§ **ACTIVITY**: From the line with "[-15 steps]" to the line with "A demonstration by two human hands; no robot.", retype every line exactly, including those two, and leave out the rest of the data below.

[Collected data]
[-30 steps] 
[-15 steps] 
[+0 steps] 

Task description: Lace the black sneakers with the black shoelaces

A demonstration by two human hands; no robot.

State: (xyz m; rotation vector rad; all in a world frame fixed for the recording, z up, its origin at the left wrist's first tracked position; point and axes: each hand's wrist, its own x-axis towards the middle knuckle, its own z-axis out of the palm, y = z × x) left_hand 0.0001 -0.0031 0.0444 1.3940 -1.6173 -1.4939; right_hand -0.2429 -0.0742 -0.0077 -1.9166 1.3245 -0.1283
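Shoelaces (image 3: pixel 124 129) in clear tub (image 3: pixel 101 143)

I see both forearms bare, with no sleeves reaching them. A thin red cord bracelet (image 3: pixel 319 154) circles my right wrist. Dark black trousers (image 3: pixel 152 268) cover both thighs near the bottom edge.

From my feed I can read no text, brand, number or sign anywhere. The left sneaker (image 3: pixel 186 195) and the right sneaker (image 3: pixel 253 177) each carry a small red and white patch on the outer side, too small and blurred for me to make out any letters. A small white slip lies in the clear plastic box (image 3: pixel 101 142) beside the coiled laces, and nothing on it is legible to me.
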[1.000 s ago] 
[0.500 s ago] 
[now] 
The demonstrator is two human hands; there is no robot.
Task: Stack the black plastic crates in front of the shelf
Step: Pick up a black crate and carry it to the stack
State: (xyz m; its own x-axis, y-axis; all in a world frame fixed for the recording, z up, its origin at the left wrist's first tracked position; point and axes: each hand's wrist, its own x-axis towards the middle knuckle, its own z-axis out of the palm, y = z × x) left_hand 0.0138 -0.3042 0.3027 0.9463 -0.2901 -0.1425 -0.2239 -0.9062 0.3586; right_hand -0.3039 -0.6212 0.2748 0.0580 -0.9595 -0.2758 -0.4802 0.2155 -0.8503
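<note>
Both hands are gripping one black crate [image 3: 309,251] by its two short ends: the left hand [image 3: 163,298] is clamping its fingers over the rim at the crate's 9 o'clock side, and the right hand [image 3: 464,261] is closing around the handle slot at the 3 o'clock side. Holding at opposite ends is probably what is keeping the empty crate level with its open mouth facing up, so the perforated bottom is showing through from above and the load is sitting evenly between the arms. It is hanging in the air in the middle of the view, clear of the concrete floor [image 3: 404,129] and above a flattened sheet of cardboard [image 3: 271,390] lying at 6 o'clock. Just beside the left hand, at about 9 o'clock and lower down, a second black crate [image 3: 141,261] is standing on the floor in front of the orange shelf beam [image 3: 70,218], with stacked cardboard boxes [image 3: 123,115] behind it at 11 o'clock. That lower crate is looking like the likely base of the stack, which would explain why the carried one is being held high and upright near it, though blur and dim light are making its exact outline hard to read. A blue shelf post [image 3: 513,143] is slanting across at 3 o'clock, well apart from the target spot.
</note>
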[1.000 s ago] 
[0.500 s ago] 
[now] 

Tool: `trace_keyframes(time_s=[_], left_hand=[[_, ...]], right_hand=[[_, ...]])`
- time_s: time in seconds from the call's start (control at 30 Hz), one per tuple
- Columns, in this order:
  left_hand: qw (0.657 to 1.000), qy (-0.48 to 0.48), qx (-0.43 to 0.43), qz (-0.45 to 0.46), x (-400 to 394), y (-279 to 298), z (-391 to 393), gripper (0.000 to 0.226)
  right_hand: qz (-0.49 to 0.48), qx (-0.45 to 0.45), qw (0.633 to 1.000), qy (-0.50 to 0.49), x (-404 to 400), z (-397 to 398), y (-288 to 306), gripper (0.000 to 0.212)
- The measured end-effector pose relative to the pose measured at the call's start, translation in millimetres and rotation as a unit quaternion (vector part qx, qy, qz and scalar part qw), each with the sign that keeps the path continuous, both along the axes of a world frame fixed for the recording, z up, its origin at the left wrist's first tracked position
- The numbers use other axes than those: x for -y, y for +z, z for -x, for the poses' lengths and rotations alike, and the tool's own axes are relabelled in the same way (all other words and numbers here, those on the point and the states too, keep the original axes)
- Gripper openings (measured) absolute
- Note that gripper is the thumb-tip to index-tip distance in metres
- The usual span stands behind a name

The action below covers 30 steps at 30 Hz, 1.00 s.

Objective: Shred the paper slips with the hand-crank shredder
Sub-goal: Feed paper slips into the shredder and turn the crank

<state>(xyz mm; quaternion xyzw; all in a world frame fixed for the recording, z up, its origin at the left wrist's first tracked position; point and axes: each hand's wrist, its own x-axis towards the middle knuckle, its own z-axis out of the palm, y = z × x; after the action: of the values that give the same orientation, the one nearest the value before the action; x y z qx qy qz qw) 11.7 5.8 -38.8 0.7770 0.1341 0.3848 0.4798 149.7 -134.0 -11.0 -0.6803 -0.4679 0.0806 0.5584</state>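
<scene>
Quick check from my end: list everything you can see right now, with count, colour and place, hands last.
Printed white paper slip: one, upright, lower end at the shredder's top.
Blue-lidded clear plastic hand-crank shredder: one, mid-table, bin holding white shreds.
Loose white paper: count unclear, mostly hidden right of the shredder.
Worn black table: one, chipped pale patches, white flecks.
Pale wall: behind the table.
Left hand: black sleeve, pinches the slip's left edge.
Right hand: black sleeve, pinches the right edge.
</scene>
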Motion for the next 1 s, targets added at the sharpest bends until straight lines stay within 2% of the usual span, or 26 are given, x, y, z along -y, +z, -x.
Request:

§ **TASK ANSWER**:
[-15 steps] 
[+0 steps] 

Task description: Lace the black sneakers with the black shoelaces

A demonstration by two human hands; no robot.

Now the answer is complete.